With the continuous development of national economy, the requirements of industrial and agricultural production and life on the quality and reliability of electric energy are higher and higher, so that various large-capacity reactive compensation equipment is produced. Manufacturers producing the devices can not use commercial power if the manufacturers need to perform the tests with the voltage of more than 400V when the functional tests of the devices are performed, and need to apply for records to relevant departments to build a simulation test field and perform simulation live-line tests, but the application program is troublesome, and the construction cost of the test field is high.

At present, the common full-load test of the large-capacity reactive compensation equipment is realized by carrying out mutual pushing with equipment with larger capacity, so that the network access current is small enough and does not exceed the capacity of a power grid, and a company just starting does not have the condition of having equipment with larger capacity, so that the high-voltage large-capacity SVG test power supply is very important.

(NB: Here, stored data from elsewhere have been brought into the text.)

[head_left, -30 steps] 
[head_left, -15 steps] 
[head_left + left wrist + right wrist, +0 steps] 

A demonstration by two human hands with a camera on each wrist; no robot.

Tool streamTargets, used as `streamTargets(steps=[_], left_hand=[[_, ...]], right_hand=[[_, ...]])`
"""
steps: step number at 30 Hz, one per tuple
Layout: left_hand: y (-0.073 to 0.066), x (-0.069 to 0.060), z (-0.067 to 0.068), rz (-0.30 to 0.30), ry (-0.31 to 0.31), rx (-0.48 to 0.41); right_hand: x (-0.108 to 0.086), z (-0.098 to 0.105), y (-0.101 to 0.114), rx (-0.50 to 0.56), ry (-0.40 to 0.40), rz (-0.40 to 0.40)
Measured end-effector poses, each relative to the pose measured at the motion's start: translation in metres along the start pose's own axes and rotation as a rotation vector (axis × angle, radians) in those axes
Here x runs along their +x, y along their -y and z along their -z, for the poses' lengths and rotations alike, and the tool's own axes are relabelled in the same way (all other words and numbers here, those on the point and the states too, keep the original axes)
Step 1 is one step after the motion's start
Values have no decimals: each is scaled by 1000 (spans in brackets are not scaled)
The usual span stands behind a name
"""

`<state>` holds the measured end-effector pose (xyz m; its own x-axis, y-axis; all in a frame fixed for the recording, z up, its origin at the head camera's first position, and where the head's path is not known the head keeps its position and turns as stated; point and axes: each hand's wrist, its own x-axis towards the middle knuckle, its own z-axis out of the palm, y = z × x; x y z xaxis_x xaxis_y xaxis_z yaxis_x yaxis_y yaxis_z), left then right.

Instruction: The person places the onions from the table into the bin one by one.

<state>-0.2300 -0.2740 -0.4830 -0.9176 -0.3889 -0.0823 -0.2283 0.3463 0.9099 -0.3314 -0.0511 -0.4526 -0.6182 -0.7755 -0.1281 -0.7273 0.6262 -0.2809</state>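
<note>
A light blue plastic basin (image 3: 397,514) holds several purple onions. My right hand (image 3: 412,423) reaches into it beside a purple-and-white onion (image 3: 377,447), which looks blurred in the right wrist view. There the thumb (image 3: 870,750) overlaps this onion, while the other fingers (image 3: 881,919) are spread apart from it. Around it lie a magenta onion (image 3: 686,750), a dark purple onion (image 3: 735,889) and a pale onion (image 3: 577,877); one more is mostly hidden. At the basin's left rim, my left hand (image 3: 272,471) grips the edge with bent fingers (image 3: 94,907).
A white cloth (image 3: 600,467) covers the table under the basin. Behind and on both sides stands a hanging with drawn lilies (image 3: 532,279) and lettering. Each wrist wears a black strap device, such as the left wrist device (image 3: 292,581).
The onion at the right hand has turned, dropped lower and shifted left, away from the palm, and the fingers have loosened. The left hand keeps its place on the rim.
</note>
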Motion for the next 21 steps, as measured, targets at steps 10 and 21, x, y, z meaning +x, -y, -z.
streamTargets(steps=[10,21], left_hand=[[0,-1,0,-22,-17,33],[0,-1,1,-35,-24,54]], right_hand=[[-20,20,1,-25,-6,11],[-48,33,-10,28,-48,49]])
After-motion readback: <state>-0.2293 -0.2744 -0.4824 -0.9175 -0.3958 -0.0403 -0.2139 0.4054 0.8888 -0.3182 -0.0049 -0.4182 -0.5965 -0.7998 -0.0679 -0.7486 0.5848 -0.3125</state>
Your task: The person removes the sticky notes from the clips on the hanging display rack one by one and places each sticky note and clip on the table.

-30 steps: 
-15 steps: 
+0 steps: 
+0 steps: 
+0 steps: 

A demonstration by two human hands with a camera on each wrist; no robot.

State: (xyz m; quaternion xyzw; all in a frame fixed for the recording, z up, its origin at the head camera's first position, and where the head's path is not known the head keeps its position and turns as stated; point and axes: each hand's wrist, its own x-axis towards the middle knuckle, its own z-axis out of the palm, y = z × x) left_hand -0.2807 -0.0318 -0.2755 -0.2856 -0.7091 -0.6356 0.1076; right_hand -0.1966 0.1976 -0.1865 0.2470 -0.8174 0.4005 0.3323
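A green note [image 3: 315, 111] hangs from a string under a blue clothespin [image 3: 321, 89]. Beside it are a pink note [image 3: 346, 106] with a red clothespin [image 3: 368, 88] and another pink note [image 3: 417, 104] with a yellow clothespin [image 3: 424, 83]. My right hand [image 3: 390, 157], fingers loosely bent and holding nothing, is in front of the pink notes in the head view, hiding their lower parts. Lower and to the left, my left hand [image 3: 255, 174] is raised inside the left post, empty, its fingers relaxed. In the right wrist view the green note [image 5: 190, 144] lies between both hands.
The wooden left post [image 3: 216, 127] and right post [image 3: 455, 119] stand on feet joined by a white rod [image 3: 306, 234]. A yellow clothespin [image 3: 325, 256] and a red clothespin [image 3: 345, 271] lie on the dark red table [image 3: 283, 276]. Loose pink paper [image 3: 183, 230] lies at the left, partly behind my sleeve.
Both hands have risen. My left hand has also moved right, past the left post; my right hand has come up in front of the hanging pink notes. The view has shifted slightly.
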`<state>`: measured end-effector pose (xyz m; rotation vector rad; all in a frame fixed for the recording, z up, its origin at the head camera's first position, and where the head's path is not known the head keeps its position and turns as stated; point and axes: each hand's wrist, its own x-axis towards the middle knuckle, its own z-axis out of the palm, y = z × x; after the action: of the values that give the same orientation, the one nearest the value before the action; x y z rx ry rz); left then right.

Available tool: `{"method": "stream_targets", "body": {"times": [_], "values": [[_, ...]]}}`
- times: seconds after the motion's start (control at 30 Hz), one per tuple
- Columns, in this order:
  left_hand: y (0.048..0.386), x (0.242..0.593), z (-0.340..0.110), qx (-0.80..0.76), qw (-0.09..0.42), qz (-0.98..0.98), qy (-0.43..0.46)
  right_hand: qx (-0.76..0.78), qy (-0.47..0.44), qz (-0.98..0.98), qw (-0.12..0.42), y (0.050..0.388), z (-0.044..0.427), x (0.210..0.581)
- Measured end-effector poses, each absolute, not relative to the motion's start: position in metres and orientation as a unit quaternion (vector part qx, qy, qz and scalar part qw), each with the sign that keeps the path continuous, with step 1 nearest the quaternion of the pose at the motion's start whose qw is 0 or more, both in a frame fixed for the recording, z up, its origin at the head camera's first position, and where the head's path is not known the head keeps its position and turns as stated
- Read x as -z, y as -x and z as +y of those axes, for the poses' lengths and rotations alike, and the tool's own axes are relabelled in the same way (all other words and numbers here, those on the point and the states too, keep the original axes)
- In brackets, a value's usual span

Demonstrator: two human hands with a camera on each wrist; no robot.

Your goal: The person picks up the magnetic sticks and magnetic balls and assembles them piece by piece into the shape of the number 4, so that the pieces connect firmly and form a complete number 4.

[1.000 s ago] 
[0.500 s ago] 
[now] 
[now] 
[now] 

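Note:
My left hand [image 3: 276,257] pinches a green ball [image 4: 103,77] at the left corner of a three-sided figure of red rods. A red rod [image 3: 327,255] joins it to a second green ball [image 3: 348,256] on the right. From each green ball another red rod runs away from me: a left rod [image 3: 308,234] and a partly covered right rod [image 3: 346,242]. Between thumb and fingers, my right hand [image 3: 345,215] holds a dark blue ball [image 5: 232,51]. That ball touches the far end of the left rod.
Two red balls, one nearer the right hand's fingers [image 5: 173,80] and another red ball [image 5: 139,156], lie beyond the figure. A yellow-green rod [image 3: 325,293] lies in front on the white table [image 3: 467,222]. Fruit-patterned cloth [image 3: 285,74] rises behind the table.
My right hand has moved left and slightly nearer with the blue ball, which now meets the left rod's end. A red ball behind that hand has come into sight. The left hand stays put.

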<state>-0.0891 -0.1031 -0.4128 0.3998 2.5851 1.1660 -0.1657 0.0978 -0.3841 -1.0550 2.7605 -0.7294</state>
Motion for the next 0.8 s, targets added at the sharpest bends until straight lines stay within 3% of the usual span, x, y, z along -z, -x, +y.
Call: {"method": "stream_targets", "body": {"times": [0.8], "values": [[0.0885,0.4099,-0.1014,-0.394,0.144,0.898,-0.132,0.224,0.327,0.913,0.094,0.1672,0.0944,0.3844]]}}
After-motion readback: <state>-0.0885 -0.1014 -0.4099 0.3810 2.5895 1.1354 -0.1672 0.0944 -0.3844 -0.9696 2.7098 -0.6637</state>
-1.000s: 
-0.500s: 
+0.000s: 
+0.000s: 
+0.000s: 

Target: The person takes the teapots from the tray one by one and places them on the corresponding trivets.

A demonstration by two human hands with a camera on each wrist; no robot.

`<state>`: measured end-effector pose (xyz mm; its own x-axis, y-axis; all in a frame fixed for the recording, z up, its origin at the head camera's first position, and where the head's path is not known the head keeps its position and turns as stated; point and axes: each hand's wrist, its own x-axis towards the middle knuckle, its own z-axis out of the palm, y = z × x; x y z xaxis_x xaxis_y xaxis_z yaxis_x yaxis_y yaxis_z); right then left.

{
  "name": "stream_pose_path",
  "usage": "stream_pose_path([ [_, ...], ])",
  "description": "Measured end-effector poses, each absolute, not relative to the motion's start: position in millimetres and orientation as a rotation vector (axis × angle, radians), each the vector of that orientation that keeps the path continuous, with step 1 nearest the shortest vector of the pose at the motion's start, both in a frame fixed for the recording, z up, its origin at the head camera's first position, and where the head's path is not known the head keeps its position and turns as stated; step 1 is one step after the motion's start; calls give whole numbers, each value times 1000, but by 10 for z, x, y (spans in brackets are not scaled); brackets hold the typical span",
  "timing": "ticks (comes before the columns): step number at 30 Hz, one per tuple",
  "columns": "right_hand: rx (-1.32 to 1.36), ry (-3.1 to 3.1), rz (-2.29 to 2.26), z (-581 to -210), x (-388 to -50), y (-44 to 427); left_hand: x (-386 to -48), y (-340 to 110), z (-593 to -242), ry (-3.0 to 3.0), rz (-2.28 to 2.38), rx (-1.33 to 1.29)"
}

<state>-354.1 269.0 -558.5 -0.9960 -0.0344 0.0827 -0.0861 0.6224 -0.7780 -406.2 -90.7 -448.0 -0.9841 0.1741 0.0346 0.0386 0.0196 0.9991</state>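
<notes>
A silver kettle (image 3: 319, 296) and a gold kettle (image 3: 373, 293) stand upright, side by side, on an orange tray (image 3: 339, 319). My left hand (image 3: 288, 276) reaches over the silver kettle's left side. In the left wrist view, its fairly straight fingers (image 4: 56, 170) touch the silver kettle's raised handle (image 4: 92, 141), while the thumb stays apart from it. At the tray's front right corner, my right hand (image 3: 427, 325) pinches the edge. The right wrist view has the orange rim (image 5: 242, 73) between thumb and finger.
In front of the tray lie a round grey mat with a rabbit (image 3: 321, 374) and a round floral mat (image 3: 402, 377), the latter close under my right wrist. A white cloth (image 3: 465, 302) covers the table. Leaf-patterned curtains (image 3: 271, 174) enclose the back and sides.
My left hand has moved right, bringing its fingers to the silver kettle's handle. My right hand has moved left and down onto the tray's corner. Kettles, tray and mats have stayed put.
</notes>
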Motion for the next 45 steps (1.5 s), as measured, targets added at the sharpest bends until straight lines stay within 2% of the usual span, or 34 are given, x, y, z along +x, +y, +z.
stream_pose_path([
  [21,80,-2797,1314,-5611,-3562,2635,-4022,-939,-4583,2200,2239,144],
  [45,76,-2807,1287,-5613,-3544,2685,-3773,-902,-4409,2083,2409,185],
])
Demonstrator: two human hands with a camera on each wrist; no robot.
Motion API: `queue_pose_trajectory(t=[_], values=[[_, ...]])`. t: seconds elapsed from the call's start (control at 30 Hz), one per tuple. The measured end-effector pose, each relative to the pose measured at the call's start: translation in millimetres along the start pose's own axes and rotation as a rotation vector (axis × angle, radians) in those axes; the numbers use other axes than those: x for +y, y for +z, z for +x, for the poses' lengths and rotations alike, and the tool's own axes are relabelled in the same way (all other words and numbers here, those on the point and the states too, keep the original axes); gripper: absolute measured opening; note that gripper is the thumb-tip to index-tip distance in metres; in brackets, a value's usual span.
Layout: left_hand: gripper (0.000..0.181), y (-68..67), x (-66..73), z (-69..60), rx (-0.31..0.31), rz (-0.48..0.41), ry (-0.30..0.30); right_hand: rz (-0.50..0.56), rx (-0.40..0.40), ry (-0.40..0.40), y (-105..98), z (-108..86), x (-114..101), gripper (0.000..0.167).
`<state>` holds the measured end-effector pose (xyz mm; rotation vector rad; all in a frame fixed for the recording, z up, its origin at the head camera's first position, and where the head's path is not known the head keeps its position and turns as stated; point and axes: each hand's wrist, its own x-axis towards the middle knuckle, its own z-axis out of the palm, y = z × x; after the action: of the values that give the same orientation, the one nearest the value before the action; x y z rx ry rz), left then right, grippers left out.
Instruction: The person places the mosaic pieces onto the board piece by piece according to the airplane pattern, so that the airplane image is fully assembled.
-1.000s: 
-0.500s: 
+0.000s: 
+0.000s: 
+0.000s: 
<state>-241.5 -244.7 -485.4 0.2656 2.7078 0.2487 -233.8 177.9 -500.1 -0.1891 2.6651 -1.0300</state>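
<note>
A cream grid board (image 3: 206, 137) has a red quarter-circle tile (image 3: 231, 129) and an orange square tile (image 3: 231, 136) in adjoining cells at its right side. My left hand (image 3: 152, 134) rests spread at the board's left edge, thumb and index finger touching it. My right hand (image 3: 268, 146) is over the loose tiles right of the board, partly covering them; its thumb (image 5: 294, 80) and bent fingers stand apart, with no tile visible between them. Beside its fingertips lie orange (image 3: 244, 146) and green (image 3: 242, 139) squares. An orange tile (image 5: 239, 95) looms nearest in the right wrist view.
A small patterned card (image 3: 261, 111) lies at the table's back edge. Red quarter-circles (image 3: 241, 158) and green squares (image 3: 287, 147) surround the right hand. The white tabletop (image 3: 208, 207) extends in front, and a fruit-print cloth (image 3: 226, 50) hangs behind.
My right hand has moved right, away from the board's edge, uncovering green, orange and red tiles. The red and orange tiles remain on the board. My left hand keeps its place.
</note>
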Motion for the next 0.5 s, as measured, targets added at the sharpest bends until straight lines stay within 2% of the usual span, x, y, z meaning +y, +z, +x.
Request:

Synchronous generators, synchronous motors, electrostatic capacitors and other devices are the most common reactive power generation sources in the system, but reactive power generated by the devices affects the power grid, so that the quality of the power grid is poor, and the capacity is difficult to adjust, so that a controllable reactive power source needs to be realized by power electronic equipment. The existing reactive power source scheme is to adjust the voltage of a power grid through a high-voltage variable-frequency power source or a matrix converter, the cost is high, and for reactive compensation equipment, only reactive exchange is needed in full-load operation, so that too much active power cannot be consumed, and therefore, a reactive power source is not needed to bear too much active power. In addition, the traditional test scheme needs a transformer with a larger volume, has large loss and high cost, greatly limits the test capacity, and is not applicable any more and poor in flexibility when the capacity grade of a product of a manufacturer is further improved.

Disclosure of Invention

The purpose of the invention is as follows:

the invention aims to provide a high-voltage large-capacity SVG test power supply, which can provide a good test environment for high-voltage devices of various manufacturers under the condition that the full-load operation of large-capacity reactive compensation equipment is difficult to realize due to small power grid capacity.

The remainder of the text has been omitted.